A reter - O desenho, o ritmo, o humor, as homenagens. Uma BD muito bem feita. - A magnífica edição da Tinta da China. - O making of escrito por Ana Markl que ocupa as últimas páginas do livro.
Menos conseguido - A capa, pouco chamativa, sem imagem…
Curiosidade - Afinal qual a alcunha de Eurico Catatau? Pizza Boy, PizzaBoy (como na capa do livro) ou Pizzaboy (como Filipe Melo escreve)…?
(Versão revista e aumentada do texto publicado originalmente a 13 de Março de 2010, na página de Livros do suplemento In’ da revista NS, distribuída aos sábados com o Jornal de Notícias e o Diário de Notícias)
Pergunta - Se lessem banda desenhada quais seriam as preferidas de Dog Mendonça, Pizzaboy, Pazuul e Gárgula?
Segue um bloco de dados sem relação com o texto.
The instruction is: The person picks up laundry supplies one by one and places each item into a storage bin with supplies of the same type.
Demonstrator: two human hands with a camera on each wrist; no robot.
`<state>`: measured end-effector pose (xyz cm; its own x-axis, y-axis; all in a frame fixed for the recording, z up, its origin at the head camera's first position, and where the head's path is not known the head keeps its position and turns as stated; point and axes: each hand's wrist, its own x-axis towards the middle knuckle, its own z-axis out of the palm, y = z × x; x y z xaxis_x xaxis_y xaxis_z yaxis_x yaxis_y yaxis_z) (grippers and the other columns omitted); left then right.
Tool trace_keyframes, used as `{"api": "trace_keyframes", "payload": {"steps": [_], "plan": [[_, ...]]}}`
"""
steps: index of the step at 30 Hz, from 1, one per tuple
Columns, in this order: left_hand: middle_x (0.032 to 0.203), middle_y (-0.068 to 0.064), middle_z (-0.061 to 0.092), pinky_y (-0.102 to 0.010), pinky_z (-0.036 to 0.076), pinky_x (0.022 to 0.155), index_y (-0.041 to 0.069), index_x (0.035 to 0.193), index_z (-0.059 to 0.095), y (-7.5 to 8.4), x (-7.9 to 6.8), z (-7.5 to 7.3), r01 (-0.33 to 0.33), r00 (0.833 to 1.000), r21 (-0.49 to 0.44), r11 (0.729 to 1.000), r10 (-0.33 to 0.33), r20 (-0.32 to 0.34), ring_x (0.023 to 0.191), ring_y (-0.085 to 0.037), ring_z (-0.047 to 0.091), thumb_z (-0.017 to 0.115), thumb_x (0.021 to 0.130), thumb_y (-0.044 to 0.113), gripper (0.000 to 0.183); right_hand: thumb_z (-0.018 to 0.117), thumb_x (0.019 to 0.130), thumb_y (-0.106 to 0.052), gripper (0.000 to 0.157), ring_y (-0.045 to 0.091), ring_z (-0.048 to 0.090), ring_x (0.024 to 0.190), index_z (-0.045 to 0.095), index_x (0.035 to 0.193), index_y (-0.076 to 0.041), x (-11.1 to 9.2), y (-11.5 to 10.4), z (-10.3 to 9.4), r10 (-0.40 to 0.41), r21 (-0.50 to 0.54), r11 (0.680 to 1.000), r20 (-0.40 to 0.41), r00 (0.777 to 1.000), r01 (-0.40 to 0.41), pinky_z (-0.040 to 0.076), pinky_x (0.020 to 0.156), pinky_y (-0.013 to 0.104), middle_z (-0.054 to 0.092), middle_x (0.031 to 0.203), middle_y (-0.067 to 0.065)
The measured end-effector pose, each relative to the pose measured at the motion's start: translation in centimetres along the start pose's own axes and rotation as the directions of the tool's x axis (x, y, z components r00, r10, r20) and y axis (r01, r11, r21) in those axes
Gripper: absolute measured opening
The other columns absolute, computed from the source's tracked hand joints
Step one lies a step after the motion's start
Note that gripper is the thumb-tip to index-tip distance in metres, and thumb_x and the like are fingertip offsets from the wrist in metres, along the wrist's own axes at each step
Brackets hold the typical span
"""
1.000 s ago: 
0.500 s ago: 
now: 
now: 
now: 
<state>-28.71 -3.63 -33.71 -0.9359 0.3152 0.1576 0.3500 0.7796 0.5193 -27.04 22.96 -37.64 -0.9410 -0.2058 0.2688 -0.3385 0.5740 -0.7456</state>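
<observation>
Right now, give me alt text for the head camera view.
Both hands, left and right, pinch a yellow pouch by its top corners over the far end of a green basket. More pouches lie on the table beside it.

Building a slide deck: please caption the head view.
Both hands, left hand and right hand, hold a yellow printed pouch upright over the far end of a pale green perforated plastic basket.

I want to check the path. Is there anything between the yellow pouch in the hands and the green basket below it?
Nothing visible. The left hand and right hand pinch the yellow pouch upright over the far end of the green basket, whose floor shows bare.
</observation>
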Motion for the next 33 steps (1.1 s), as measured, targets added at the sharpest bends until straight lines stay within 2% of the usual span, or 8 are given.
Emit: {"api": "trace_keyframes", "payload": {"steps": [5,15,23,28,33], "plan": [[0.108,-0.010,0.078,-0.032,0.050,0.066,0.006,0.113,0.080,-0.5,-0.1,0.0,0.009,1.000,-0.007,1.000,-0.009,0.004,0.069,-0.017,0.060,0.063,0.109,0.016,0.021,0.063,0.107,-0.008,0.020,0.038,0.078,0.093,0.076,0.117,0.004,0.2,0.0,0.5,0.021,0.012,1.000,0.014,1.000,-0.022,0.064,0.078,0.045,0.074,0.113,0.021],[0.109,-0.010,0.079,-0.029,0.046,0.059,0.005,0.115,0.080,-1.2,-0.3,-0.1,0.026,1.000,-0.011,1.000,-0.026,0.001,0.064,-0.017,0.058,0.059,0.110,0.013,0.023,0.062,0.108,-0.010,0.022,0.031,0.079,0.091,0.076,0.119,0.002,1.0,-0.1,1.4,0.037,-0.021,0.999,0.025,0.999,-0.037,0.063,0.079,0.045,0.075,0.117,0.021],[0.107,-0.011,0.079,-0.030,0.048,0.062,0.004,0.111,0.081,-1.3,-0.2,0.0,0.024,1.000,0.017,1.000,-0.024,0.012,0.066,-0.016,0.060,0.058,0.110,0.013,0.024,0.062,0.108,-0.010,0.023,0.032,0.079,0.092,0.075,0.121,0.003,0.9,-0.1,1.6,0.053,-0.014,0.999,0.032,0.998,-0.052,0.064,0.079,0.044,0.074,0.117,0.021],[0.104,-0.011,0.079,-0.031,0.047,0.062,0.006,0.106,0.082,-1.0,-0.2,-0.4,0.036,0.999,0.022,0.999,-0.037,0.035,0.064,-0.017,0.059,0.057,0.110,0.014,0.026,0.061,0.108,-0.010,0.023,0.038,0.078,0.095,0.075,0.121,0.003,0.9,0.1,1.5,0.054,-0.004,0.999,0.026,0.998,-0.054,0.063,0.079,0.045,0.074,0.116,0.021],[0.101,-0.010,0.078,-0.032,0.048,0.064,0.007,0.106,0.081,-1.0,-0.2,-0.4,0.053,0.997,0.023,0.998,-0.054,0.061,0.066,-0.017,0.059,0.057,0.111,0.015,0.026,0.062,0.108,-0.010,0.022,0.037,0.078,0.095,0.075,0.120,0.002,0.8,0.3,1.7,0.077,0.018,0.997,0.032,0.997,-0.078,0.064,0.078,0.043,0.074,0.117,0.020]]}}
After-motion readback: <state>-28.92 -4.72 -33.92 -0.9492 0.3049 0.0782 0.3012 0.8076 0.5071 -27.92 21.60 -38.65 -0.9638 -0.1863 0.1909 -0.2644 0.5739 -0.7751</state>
Resposta – Dog Mendonça: Cavaleiro Andante e Mosquito; o Eurico Catatau (Pizzaboy) mantém-se informado por causa do seu colega Vasco, que colecciona BD. As BD´s favoritas dele são Hellblazer, Hellboy, Batman - Arham Asylum, Sandman (do Neil Gaiman), Swamp Thing (do Alan Moore), Ronin e Elektra (do Frank Miller), X-Men Dark Phoenix Saga e Blueberry (de Jean Giraud e Charlier); o Pazuul só gosta do José Carlos Fernandes e a Gárgula lê Tio Patinhas, Pato Donald, Turma da Mónica e Recruta Zero.